I'd like to interrupt this table for a moment to underline what a terrible choice tago is.  Every other branch of the Germanic family gives the word an initial d, as do most of its cognates across the Indo‐European languages – Gujarati divas, Hindi din, Russian den', Spanish día, Welsh dydd… and then Esperanto words like dimanĉo, hieraŭ, ĵaŭdo = “Sunday, yesterday, Thursday” are left as individual borrowings when they could have been self‐explanatory compounds.

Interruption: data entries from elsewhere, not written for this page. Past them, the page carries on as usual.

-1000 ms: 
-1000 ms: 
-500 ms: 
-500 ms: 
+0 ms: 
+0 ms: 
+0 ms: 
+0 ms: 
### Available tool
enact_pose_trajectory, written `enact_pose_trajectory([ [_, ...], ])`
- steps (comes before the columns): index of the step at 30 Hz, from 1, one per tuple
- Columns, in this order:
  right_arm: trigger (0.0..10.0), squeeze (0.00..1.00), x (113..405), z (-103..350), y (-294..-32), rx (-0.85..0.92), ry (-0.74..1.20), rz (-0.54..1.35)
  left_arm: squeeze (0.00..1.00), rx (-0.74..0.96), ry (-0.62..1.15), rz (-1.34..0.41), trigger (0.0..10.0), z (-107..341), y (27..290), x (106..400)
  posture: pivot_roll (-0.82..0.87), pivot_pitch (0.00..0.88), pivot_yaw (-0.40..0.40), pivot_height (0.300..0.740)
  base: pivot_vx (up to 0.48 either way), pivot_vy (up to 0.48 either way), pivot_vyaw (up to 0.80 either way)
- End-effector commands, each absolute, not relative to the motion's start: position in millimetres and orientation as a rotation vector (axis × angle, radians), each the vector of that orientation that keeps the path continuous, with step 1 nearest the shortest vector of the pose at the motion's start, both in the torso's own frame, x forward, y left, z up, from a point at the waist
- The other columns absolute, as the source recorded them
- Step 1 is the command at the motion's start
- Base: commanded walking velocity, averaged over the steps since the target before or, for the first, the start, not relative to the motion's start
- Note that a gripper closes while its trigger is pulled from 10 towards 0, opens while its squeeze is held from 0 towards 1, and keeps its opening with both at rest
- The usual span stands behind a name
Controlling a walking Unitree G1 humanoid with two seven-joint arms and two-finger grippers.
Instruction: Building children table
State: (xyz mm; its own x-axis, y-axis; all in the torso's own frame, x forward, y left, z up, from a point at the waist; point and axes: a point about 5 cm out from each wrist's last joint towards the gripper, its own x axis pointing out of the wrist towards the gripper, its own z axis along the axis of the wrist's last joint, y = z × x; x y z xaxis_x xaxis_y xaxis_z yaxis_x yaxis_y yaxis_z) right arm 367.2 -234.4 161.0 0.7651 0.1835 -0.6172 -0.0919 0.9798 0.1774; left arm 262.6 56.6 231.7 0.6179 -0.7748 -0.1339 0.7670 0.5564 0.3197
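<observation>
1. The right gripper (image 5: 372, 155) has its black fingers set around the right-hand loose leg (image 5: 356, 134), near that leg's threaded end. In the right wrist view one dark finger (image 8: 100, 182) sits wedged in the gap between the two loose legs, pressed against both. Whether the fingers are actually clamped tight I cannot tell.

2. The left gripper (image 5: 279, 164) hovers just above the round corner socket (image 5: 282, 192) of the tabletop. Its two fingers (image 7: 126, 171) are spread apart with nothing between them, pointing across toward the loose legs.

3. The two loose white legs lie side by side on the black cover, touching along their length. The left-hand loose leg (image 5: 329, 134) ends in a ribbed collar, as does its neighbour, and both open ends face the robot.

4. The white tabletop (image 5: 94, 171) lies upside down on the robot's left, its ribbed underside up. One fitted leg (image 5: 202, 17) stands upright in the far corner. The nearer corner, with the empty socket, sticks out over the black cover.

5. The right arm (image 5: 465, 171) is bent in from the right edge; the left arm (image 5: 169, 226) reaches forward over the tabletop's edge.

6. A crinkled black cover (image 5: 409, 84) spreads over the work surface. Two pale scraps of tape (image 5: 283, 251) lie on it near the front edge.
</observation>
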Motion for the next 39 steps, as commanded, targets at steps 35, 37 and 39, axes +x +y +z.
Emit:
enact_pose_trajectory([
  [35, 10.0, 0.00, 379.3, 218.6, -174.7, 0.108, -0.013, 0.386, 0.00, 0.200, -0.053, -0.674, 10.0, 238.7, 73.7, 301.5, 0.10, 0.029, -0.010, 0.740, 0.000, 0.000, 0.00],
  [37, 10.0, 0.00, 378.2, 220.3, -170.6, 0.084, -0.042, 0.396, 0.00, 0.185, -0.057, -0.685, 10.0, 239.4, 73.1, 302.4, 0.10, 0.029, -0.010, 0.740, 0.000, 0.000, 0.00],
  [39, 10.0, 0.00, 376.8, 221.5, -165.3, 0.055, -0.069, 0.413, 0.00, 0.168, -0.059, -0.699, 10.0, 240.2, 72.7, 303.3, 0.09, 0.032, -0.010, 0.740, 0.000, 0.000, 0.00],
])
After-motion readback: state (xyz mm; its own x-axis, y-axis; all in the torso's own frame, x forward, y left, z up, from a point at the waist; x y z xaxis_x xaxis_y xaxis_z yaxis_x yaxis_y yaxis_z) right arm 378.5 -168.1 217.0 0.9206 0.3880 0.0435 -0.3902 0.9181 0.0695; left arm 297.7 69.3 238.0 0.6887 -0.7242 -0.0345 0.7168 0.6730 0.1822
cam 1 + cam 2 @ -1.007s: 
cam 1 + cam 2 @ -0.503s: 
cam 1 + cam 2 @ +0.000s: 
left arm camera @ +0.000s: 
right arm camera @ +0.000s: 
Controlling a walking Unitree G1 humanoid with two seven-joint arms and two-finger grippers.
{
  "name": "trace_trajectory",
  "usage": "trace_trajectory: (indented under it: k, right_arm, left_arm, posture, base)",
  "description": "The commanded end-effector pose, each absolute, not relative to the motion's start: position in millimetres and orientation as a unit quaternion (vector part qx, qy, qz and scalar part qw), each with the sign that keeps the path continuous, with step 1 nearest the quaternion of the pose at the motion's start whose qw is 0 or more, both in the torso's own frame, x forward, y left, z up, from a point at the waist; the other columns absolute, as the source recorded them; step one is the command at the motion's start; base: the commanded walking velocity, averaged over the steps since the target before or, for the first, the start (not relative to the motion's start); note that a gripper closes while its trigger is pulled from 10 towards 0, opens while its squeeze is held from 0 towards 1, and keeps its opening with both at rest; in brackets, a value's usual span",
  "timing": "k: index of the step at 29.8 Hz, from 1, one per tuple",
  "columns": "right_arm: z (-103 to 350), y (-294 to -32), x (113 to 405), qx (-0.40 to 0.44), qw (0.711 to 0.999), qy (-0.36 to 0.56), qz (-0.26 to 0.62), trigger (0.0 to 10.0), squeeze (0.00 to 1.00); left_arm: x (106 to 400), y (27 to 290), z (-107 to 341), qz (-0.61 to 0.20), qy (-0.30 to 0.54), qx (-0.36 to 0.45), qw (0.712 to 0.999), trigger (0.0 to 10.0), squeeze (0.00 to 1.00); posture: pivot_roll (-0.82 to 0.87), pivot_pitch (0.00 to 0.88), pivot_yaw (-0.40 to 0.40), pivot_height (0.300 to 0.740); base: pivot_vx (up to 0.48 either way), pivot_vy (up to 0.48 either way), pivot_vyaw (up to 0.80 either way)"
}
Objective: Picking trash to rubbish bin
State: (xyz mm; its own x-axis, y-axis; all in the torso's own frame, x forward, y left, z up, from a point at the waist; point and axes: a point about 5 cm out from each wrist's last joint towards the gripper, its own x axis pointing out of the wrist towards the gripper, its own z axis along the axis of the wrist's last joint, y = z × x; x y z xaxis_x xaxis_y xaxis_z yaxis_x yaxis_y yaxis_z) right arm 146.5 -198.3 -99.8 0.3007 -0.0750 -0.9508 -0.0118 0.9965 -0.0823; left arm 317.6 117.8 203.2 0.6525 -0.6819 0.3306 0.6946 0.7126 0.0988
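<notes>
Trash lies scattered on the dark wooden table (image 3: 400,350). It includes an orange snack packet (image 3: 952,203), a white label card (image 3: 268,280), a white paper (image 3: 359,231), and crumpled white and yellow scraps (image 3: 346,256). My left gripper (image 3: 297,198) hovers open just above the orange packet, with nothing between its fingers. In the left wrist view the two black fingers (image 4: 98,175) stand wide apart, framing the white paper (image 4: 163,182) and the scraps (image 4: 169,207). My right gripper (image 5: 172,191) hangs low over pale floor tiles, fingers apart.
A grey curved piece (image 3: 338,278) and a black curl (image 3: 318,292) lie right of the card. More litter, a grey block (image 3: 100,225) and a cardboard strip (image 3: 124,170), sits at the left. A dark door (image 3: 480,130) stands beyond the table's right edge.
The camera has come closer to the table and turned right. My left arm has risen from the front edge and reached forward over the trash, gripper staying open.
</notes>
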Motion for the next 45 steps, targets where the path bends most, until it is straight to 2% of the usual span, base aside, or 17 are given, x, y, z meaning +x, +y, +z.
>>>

tempo = “time” Romance chronos
timo = “fear” Latin phobos
vorto = “word” Germanic verba, lexikos
vosto = “tail” ∼Russian cauda, ura

Incidentally, the Esperanto for “dictionary” is itself a good example of How Not To Do It: vortaro, with the inscrutable literal meaning “word‐herd, collection of words”.  I mean, I wasn't expecting Zamenhof to see the potential of the Arabic word qâmûs, which has got into other languages from Swahili to Urdu to Indonesian (though by a strange coincidence, it's originally a loan from Ancient Greek!) – but how did he manage to overlook the example of all the Germanic languages that make the compound “wordbook”?